Any committee or position appointment may be terminated by a majority vote of the full membership of the Board of Directors.

ARTICLE VII

DISCIPLINE

 

Section 1

American Kennel Club Suspension

Any member suspended from the privileges of the American Kennel Club automatically shall be suspended from the privileges of the Club for a like period.

 

Section 2

Charges

Any member may prefer charges against a member for alleged misconduct prejudicial to the best interests of the Club or the breeds. Written charges with specifications must be filed in duplicate with the Secretary together with a deposit of $10 which shall be forfeited if such charges are not sustained by the Board following a hearing. The Secretary shall promptly send a copy of the charges to each member of the Board or present them at a Board Meeting. The Board shall first consider whether the actions alleged in the charges, if proven, might constitute conduct prejudicial to the best interests of the Club. If the Board considers that the charges do not allege conduct which would be prejudicial to the best interests of the club it may refuse to entertain jurisdiction. If the Board entertains jurisdiction of the charges it shall fix a date of a hearing by the Board not less than 3 weeks nor more than 6 weeks thereafter. The Secretary shall promptly send one copy of the charges to the accused member by registered mail together with a notice of the hearing and assurance that the defendant may personally appear in his/her own defense and bring witnesses if s/he wishes to do so.

 

 

Section 3

Board Hearing

 

The Board shall have complete authority to decide whether counsel may attend the hearing, but both complainant and defendant shall be treated uniformly in that regard. Should the charges be sustained, after hearing all the evidence and testimony presented by complainant and defendant, the Board may by majority vote of those present suspend the defendant from all privileges of the Club for not more than six months from the date of the hearing, and if it deems that punishment is insufficient, it may also recommend to the membership that the penalty be expulsion. In such case, the suspension shall not restrict the defendant’s right to appear before his/her fellow members at the ensuing Club meeting which considers the Board’s recommendation. Immediately after the Board has reached a decision, its finding shall be put in written form and filed with the secretary. The Secretary, in turn, shall notify each of the parties of the Board’s decision and penalty, if any.

 

Section 4

Expulsion

 

Expulsion of a member from the Club may be accomplished only at a meeting of the Club following a Board hearing and upon the Board’s recommendation as provided in Section 3 of this Article. Such proceeding may occur at a regular or special meeting of the Club to be held within 60 days, but not earlier than 30 days, after the date of the Board’s recommendation of expulsion. The defendant shall have the privilege of appearing in his/her own behalf if s/he wishes. The members shall then vote by secret ballot on the proposed expulsion. A 2/3 vote of those present and voting at the meeting shall be necessary for expulsion. If expulsion is not so voted, the Board’s suspension shall stand.

ARTICLE VIII

DISSOLUTION

 

In the event that the Club is dissolved, the balance of the assets remaining for distribution shall be paid over to any non-profit corporation or association having similar purposes, as the members shall direct.
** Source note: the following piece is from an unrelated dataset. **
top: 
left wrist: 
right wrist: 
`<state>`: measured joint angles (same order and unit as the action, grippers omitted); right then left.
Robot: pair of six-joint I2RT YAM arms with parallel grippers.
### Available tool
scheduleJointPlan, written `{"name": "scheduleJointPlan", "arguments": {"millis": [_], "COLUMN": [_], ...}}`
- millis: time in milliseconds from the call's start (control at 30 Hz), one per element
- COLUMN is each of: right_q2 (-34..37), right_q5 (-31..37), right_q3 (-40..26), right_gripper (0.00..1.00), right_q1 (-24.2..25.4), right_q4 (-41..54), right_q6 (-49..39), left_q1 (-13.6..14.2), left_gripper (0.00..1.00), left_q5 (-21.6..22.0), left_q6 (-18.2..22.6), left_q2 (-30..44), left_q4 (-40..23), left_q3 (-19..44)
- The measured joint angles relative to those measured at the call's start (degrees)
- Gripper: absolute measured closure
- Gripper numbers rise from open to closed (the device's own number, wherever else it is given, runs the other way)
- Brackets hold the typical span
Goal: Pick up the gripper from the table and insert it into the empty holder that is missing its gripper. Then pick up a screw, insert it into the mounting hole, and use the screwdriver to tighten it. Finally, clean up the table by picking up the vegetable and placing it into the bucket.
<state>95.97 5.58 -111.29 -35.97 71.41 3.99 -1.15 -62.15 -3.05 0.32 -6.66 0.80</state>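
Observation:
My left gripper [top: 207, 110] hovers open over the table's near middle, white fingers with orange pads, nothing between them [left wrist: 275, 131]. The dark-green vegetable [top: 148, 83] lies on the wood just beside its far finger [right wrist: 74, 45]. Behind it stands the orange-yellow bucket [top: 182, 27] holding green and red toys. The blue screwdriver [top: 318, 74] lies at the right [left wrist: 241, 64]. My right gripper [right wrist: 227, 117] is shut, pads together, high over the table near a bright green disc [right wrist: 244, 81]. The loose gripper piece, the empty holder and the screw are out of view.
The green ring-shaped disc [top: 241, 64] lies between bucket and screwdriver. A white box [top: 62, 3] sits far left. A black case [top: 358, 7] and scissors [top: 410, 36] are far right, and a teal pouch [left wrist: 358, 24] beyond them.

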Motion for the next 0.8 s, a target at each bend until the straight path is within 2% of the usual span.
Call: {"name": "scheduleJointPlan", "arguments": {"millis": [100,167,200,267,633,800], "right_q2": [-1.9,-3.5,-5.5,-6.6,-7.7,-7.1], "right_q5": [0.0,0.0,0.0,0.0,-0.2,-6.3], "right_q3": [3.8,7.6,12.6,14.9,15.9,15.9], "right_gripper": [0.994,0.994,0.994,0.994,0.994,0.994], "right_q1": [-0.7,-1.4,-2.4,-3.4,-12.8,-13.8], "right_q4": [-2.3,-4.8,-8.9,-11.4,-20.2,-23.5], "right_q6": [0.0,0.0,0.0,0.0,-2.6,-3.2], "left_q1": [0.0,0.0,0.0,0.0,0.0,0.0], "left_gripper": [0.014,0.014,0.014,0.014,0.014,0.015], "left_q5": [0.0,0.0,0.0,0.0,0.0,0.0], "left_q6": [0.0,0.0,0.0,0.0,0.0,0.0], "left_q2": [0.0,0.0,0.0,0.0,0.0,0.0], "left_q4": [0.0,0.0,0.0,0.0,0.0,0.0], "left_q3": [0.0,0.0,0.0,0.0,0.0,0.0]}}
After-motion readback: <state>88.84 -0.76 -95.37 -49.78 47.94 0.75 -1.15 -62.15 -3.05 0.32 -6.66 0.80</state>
If no such corporation or association is in existence, then such balance shall be paid over to such non-profit educational institution as the members shall direct.

 

ARTICLE IX

AMENDMENTS

 

Section 1 Amendments to the By-Laws may be proposed by the Board of Directors or by written petition addressed to the Secretary signed by two members in good standing. Amendments proposed by such petition shall promptly be considered by the Board of Directors and must be submitted to the Members, with recommendations of the Board, by the Secretary for a vote within three months of the date when the petition was received by the Secretary.

 

Section 2

The By-Laws may be amended by a two-thirds vote of the members present and voting at any regular or special meeting called for the purpose, provided the proposed amendments have been included in the notice of the meeting and mailed to each member at least two weeks prior to the date of the meeting.